Would you repeat the listing below verbatim and drop the images?

===

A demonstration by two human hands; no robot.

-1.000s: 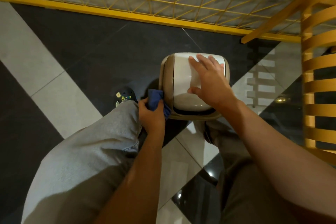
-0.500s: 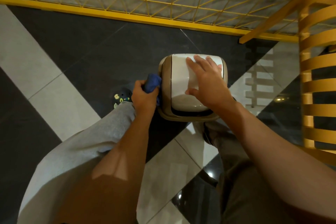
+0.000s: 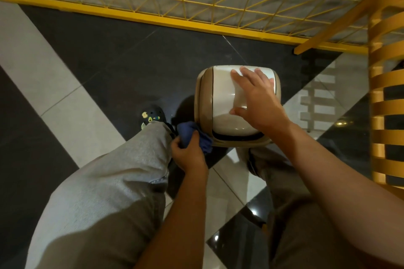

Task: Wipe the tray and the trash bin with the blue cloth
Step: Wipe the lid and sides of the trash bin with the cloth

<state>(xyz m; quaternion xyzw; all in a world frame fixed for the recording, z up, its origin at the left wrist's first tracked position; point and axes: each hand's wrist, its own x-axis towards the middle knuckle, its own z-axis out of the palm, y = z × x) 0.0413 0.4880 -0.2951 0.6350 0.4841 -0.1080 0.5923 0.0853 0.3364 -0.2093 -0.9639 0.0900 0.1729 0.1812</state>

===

= Answer section =
A demonstration by two human hands; no robot.

-1.000s: 
-0.500s: 
+0.000s: 

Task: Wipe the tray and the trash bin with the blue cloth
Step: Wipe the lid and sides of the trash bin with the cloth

<state>(xyz m; quaternion xyzw; all in a world frame fixed for the recording, z up, its origin at the left wrist's first tracked position; point and axes: each hand's wrist, its own x-axis towards the middle knuckle, its own z-axis out of the palm, y = z × x) 0.0413 0.4880 -0.2951 0.6350 0.4841 -0.1080 0.5923 0.0853 0.3364 -0.2093 -0.9639 0.0900 0.1729 0.1812</state>

The full answer has now been given.